Ali Babacan; Gaziantep, Gebze ve Yozgat’tan sonra dördüncü mitingini bugün Siirt’te yaptı. Babacan, miting için Siirt’e giderken uçaktaki vatandaşlarla tek tek selamlaştı ve yolculuklarının iyi geçmesini diledi.
Partililer, miting boyunca “Enişte gidecek, Babacan gelecek. Hoş geldin Babacan, güle güle Erdoğan” sloganları attı. Siirt’teki 15 Temmuz Demokrasi Meydan’ında yurttaşlara hitap eden Babacan, şunları söyledi:
“Kadim şehir Siirt, merhaba. Bugün, yüzyıllarca yıldır tüm kimliklere ev sahipliği yapmış topraklardayız, evimizdeyiz ve çok mutluyuz. Siirt, bugün ‘DEVA’ diyor. Seçimin ertesi gün gazetelerde, ‘Beştepe’ye veda, Türkiye’ye DEVA’ yazacak.
“ENİŞTE, SİİRT’E BAKMIYOR”
Enişte, pek Siirt’te bakmıyor bu aralar. Çift yol yapılacak denen yerler bitmemiş. Kurtalan-Siirt arası bitmemiş. Enişte, Siirt’e bakmıyor. Biz, onları uygun bir yerde indireceğiz inşallah. Beştepe’nin gözü kulağı bu meydanda, merak etmeyin. Siirt’ten Trabzon’a, İzmir’den Ankara’ya kadar her yerde DEVA, sandıkları patlatacak. Tüm Anadolu’yu, Trakya’yı adım adım geziyorum, ‘kurtarın’ ifadesi, Türkiye’nin her yerinde bunu söylüyorlar. Bu kabus bitecek. DEVA hareketi, aynı zamanda bir kadın hareketidir. Bakın, meydanlar şahit.
“BUNLAR HER DEFASINDA ÖNÜMÜZE ENGELLER ÇIKARTIP DURUYOR”
Daha önce yaptık, daha da iyisini yapacağız. Haftaya Trabzon’da, ardından Erzurum’dayız. Bunlar, her defasında önümüze engeller çıkartıp duruyor. Gaziantep’te alan veremdiler, Erdoğan aynı gün program koydu. Gebze’de miting yaptık, aynısını yaptılar, ulaşımı en zor tepeyi gösterdiler, tuvaletleri engellediler. Yozgat’ta duyurularımıza izin vermediler, aynı gün Çorum’a program koydular. İşe yaradı mı? Yaramadı. Yılmadık, susmadık.
“DEMOKRASİMİZİN ÜZERİNDEKİ BU KAYYUM GÖLGESİNİ KALDIRACAĞIZ”
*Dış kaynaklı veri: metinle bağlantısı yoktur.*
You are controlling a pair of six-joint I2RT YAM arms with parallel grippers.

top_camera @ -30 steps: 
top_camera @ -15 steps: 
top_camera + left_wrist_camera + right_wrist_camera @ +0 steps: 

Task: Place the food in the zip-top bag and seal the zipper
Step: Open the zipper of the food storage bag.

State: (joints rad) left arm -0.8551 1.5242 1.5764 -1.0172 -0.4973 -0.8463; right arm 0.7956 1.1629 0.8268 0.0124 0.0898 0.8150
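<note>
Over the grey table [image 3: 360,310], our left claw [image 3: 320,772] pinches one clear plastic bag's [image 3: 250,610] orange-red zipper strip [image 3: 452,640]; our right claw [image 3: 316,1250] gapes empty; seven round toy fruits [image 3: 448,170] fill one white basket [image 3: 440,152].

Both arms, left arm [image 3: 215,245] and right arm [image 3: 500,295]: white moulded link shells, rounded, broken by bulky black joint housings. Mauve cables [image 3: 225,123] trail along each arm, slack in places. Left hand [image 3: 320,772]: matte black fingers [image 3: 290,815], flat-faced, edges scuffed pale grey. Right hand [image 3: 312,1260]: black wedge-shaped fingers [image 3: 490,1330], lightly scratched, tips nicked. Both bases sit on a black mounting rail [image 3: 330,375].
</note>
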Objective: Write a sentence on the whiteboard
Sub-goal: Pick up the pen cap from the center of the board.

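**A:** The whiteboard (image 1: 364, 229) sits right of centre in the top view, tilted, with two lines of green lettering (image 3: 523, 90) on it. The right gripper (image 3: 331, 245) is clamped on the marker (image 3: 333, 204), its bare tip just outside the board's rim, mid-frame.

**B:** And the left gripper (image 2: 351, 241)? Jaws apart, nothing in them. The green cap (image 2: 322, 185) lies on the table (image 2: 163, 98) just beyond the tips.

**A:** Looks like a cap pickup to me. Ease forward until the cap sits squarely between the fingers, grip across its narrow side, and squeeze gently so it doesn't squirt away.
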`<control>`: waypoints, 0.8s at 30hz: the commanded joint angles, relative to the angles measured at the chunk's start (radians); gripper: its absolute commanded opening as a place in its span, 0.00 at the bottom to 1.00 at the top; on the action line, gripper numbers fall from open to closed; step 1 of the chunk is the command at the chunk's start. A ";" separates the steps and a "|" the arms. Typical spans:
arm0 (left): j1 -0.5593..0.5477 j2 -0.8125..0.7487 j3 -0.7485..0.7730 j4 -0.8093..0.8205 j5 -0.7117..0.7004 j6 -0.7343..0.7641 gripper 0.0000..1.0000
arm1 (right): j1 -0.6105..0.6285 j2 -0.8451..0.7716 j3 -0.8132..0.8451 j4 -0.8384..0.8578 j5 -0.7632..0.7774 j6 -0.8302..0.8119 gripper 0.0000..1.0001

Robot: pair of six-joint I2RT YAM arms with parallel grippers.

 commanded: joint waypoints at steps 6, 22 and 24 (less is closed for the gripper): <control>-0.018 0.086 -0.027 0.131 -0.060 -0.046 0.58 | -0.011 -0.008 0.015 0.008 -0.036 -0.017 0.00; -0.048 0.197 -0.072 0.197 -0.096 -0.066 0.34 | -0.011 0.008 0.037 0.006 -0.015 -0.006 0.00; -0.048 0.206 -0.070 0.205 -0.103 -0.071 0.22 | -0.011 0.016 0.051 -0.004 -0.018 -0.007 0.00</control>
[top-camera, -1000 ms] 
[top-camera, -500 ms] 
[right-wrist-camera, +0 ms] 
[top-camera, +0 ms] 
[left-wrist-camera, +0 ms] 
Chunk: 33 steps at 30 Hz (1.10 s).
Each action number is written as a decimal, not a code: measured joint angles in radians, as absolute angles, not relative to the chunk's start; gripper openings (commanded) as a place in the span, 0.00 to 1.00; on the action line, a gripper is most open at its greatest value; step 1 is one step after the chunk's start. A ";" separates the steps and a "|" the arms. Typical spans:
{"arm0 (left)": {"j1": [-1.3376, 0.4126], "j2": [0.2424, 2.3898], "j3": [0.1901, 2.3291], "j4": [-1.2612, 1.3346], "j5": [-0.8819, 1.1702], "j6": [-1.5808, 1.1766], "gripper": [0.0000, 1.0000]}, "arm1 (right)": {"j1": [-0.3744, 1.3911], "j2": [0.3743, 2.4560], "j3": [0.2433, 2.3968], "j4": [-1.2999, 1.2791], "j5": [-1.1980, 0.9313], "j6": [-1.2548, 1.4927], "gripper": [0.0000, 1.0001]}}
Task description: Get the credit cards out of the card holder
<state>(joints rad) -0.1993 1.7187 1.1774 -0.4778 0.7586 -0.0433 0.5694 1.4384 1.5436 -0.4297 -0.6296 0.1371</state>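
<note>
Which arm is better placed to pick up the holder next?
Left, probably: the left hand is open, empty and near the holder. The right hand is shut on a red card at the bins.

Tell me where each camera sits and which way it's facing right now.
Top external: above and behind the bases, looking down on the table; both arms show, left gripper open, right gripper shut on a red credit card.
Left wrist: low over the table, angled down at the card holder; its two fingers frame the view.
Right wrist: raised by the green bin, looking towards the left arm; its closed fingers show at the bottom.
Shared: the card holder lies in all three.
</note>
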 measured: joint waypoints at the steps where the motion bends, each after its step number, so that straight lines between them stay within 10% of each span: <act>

Ben, buradan bizi engellemeye çalışanlara sesleniyorum; elinizden geleni ardınıza koymayın, ne yaparsanız yapın, DEVA kadrolarına sökmez, dimdik ayaktayız. Seçim geliyor, sayılı gün çabuk geçer. Sizler yanımızda olun yeter. Etnik kimliği ne olursa olsun bu ülkenin her vatandaşı, bu ülkenin eşit onurlu vatandaşıdır. Demokrasimizin üzerindeki bu kayyum gölgesini kaldıracağız. Milletin iradesine kayyum atanamaz.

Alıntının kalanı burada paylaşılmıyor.